As an inmate of Delhi’s Tihar jail, Sharma, in 2015, also garnered the infamous record of having spent the most number of years — 21 — behind bars without being granted parole for even a single day since his arrest in 1995. He was granted his first parole by the high court in 2015.

“I am the only son. The last few years inside prison were the most difficult ones for me. My parents were keeping unwell and had to be hospitalis­ed. There was no one to take care of them,” Sharma told Hindustan Times on Friday evening, after his release from Tihar jail. Sharma’s parents, in their mid-80s, live in outer Delhi.

“I do not know what I will do apart from being there for my parents. I am starting a new life today. I have to first perform my duty as a son. I have spent over 20 years in prison. If I can be of any help to Tihar, I would be happy to help the jail administra­tion. I have no complaints against anyone. All the negativity in my life, that one second which cost me 23 years, has been washed away by the sweat inside prison,” he said

“I thank the Delhi High Court. My elderly parents are relieved,” he said.

In September 2015, the Delhi High Court granted Sharma parole for the first time. On Friday evening, as Sharma walked out of the prison gate, he had served the second-longest jail term of 23 years — 29 years with remission.

In the last Sentence Review Board meeting held in October, the jail and the social welfare department had agreed to Sharma’s release while the Delhi police, government and a city judge had raised objections. Prison officials said Sharma was transferre­d to the semi-open jail in 2016 because he displayed good conduct for over two decades.

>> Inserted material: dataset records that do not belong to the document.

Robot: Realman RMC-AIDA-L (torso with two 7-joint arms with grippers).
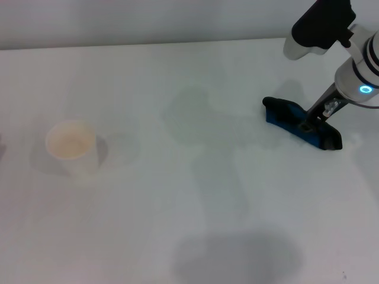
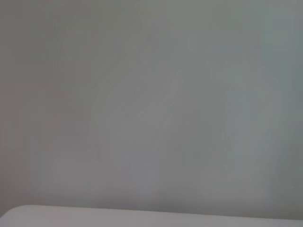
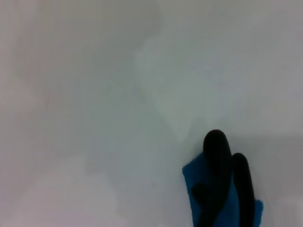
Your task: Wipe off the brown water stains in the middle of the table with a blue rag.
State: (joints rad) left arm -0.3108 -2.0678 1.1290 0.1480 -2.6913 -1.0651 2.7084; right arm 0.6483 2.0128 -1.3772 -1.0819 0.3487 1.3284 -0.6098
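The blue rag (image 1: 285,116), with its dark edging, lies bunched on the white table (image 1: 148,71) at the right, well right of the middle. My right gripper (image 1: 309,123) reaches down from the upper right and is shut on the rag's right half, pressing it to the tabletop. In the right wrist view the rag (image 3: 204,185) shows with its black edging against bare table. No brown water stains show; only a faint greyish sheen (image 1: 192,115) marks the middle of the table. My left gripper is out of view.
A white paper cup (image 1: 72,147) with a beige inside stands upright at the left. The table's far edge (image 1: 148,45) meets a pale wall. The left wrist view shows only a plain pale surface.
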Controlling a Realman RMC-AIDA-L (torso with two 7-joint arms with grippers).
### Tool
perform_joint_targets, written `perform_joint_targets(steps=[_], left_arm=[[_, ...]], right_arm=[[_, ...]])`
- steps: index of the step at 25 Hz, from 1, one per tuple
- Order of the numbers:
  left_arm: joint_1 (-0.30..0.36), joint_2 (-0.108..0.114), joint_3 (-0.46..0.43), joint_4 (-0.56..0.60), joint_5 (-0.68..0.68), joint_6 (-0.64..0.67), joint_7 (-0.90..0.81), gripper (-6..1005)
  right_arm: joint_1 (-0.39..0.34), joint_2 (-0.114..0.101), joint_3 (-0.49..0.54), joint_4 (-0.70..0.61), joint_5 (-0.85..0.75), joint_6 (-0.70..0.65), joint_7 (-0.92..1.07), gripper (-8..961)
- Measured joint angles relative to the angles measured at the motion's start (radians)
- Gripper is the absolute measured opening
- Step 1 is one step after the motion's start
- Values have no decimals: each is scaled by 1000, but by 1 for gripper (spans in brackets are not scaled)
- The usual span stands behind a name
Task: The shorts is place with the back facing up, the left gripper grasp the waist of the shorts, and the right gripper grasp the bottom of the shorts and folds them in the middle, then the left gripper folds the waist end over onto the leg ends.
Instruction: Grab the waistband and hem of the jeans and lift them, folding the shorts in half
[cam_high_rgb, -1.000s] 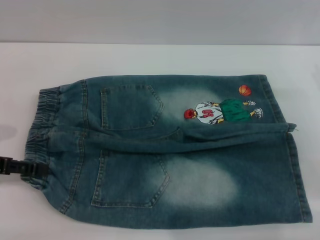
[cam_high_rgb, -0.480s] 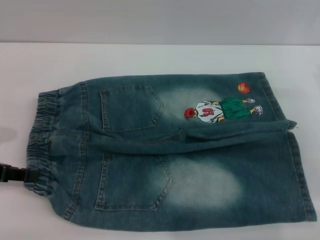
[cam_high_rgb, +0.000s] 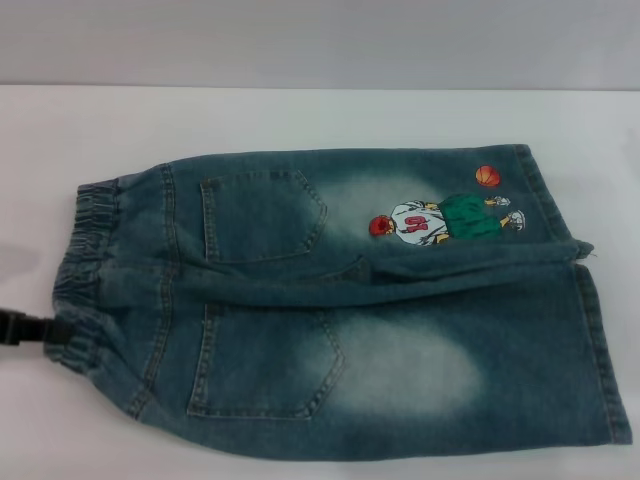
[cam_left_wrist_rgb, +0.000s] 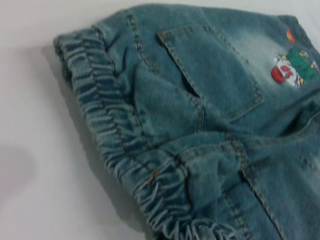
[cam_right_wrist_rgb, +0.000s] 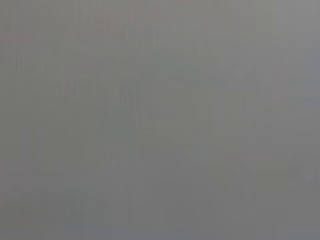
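The blue denim shorts (cam_high_rgb: 350, 310) lie flat on the white table (cam_high_rgb: 300, 120), back up, with both patch pockets showing. The puckered waist end (cam_high_rgb: 85, 250) points left and the bottom hems (cam_high_rgb: 600, 360) point right. A cartoon basketball player print (cam_high_rgb: 440, 220) is on the far leg. My left gripper (cam_high_rgb: 45, 331) comes in from the left edge and holds the near corner of the waistband. In the left wrist view the waistband (cam_left_wrist_rgb: 115, 130) is bunched and slightly raised near the camera. The right gripper is out of view, and the right wrist view is plain grey.
A grey wall runs behind the table's far edge (cam_high_rgb: 320, 88). Bare white table lies left of the waist and beyond the far leg. The near leg reaches almost to the bottom edge of the head view.
The left gripper dipped toward me, then came back up to about where it was. The near waistband corner followed it both ways, and the near leg shifted slightly.
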Motion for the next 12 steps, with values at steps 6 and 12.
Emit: perform_joint_targets(steps=[6, 12], left_arm=[[-33, -1, -55, 1, -3, -25, 3, 46], [-70, -1, -93, 1, -5, -84, 6, 43]], right_arm=[[-1, -10, -97, -194, -284, 117, 414, 805], [14, -23, -168, -443, -667, 11, 846, 806]])
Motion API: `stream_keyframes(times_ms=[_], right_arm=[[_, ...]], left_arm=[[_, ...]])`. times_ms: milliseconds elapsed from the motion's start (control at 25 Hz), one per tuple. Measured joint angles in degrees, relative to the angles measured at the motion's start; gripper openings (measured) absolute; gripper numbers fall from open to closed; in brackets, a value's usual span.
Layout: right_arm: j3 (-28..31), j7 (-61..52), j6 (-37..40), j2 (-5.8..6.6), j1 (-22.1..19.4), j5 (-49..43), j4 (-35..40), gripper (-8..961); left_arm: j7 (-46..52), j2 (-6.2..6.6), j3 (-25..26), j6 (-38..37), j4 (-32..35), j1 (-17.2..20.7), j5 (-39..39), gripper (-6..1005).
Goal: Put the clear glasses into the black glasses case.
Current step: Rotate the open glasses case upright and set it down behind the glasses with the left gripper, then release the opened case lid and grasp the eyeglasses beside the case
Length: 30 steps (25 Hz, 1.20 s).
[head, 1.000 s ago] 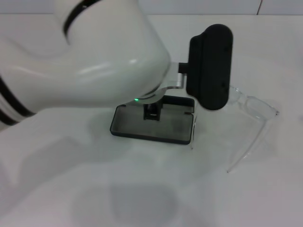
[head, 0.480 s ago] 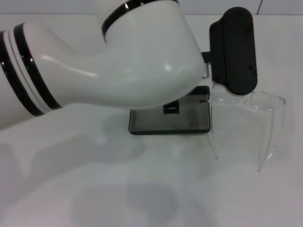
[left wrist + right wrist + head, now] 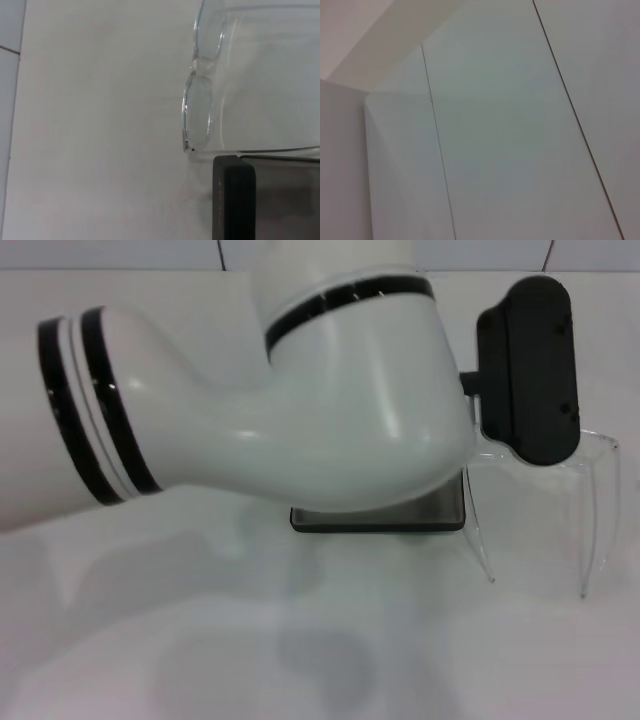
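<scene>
The clear glasses (image 3: 590,440) stand on the white table at the right, their thin arms pointing toward me. In the left wrist view the lenses (image 3: 199,107) lie just beside a corner of the black glasses case (image 3: 232,200). The case (image 3: 400,517) lies open just left of the glasses, only its front strip showing under my left arm (image 3: 300,410). That arm reaches across the middle, its black wrist housing (image 3: 530,370) above the glasses' near lens. Its gripper is hidden behind the arm. The right gripper is out of view.
The white table (image 3: 300,650) stretches bare in front of the case and glasses, with soft shadows on it. The right wrist view shows only pale wall panels (image 3: 510,150) with thin seams.
My left arm has swung to the right and now hides most of the case. The case and the glasses sit farther right in the head view and look squarer to me.
</scene>
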<state>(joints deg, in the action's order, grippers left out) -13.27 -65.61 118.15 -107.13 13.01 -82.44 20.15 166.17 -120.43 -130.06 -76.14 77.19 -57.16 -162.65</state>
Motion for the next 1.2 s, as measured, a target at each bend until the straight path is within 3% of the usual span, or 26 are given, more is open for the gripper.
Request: stream_keyframes(times_ms=[640,960,1080,1200], right_arm=[[0.0,0.0,0.3,-0.21,-0.1,0.2,-0.3,869],[-0.6,0.0,0.3,-0.45,-0.1,-0.2,-0.3,868],[-0.7,-0.4,0.1,-0.35,0.2,-0.6,0.0,868],[-0.9,-3.7,-0.9,-0.06,1.1,-1.7,2.5,868]], left_arm=[[4.2,-0.06,-1.2,-0.2,-1.0,-1.5,0.0,215],[3.9,-0.09,-1.4,-2.1,0.2,-1.0,0.2,414],[3.6,-0.09,-0.6,-4.1,2.8,0.1,0.2,488],[1.2,-0.04,3.1,-5.9,8.5,3.3,0.5,485]])
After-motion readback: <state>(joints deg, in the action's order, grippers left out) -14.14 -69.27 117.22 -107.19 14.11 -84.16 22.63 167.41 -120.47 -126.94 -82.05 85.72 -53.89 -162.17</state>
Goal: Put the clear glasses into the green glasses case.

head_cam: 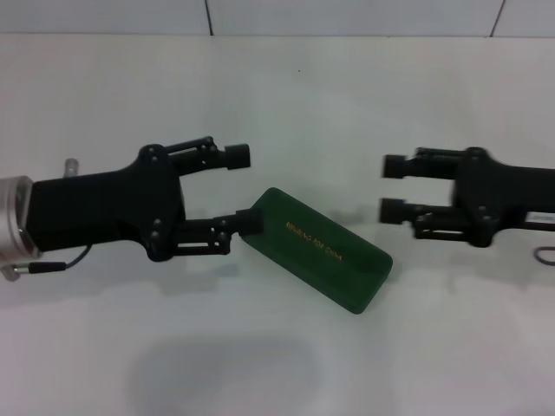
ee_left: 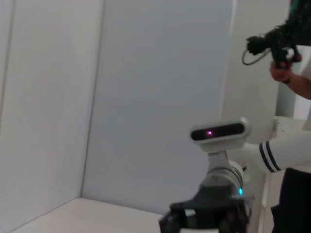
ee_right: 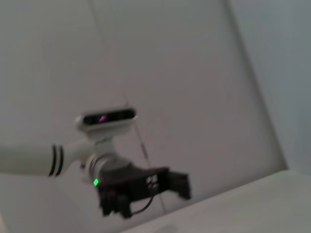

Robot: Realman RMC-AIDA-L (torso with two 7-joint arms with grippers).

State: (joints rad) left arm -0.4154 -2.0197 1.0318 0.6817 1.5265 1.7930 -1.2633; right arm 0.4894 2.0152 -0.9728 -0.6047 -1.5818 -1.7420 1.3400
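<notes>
Closed green case [head_cam: 316,249] on the white table [head_cam: 277,87], a gripper on each side.

The case lies diagonally at table centre, lid up, gold lettering showing. The left gripper [head_cam: 244,189] at 9 o'clock has its jaws spread, the lower fingertip [head_cam: 250,222] touching the case's near end. The right gripper [head_cam: 395,187] at 3 o'clock hangs apart, jaws spread.

Just a plain white table [head_cam: 277,87], with a tiled wall [head_cam: 347,16] running along its far edge.
</notes>
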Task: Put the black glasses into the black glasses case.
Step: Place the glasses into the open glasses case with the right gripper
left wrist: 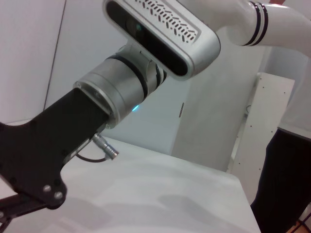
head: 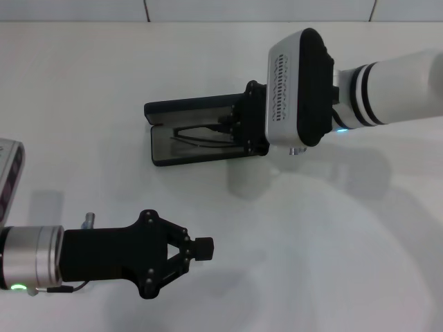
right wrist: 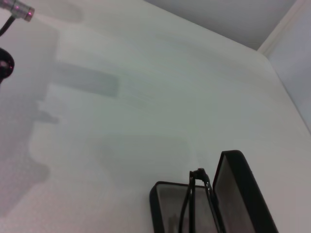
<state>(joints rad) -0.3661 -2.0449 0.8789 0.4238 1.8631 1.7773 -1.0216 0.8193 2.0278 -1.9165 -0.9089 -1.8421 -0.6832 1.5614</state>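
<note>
Bright, even light falls from overhead onto the white table [head: 332, 263], and the arms throw soft, broad grey shadows with blurred edges. The black glasses case [head: 166, 155] reads dark with little inner detail, its lining giving a dull sheen. In the left wrist view the nearest black arm part is slightly out of focus.

Looks like a lab or robot test room, not a home. Plain white table [head: 104, 76] fills the head view, bare matte top, no cloth or clutter. Left wrist view shows pale blank walls [left wrist: 29, 58], a white panel w/ a row of small holes [left wrist: 269, 121] standing past the table edge, and a white partition w/ a small handle [left wrist: 209, 121]. Person in dark trousers [left wrist: 284, 184] stands just beside the table corner.
</note>
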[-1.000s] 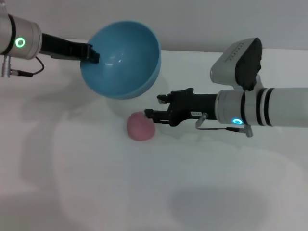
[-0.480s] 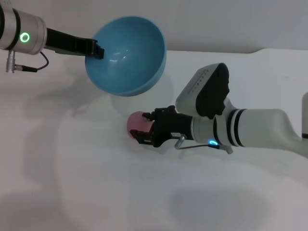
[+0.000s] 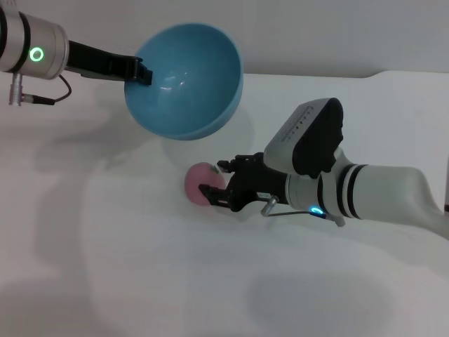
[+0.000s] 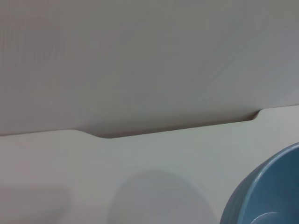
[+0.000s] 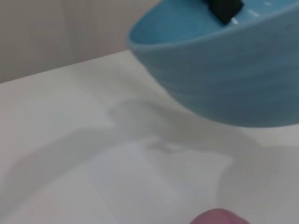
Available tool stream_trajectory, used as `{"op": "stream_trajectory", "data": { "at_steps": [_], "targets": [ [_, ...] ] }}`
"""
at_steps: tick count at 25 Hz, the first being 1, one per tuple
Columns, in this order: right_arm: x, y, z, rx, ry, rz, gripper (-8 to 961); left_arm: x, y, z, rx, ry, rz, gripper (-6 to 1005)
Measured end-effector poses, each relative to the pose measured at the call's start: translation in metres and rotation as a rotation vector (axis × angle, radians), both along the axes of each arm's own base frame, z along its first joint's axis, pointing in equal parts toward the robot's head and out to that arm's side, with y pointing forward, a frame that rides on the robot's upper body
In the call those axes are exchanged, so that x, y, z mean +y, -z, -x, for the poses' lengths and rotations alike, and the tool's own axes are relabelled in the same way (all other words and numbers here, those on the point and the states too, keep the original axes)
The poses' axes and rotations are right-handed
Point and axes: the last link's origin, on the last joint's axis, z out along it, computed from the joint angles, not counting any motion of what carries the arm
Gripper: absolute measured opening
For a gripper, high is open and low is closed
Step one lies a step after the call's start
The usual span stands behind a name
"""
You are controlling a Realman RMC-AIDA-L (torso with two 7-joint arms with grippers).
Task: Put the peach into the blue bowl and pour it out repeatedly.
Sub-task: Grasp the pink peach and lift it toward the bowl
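The peach [image 3: 198, 181] lies on the white table, pink and round; its top edge also shows in the right wrist view [image 5: 219, 217]. My right gripper [image 3: 214, 180] reaches it from the right, its fingers open on either side of the fruit. The blue bowl [image 3: 186, 78] hangs tilted in the air above and behind the peach, its empty inside facing forward. My left gripper [image 3: 138, 72] is shut on the bowl's rim at its left side. The bowl also shows in the right wrist view [image 5: 224, 60] and the left wrist view [image 4: 266, 191].
The white table [image 3: 140, 267] spreads all around. Its far edge meets a grey wall [image 3: 316, 35] behind the bowl. The bulky right wrist camera housing [image 3: 312, 137] sits just behind the right gripper.
The right arm swung in and lowered, bringing its open fingers around the peach. The left gripper raised the bowl slightly, then held still over the last half second.
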Motion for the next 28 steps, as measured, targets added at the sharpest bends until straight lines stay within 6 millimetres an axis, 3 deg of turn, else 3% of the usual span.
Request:
{"op": "stream_trajectory", "data": {
  "at_steps": [15,28],
  "targets": [
    [-0.002,-0.002,-0.009,0.014,0.015,-0.053,591,0.005,-0.001,-0.006,0.007,0.027,-0.013,0],
    [-0.005,-0.001,-0.016,0.0,0.046,-0.054,513,0.005,0.005,-0.012,-0.002,0.038,-0.006,-1]
  ]
}}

A jail officer, who did not wish to be named, said, “For 21 years, until 2015, Sharma did not breathe the air outside Tihar. That is rare for any prisoner here. Until his release, he was managing the prison’s public relations office. He interacted with the families who came to visit their jailed relatives.” Sharma was also called wakil babu (lawyer) for helping prisoners with their legal cases inside prison.

When Delhi police nabbed Sharma in 1995, he was a powerful youth leader in his party as well as in Delhi’s political circle. “His clout is gone. A day in prison is a great leveller. The man spent 23 years here,” the officer said.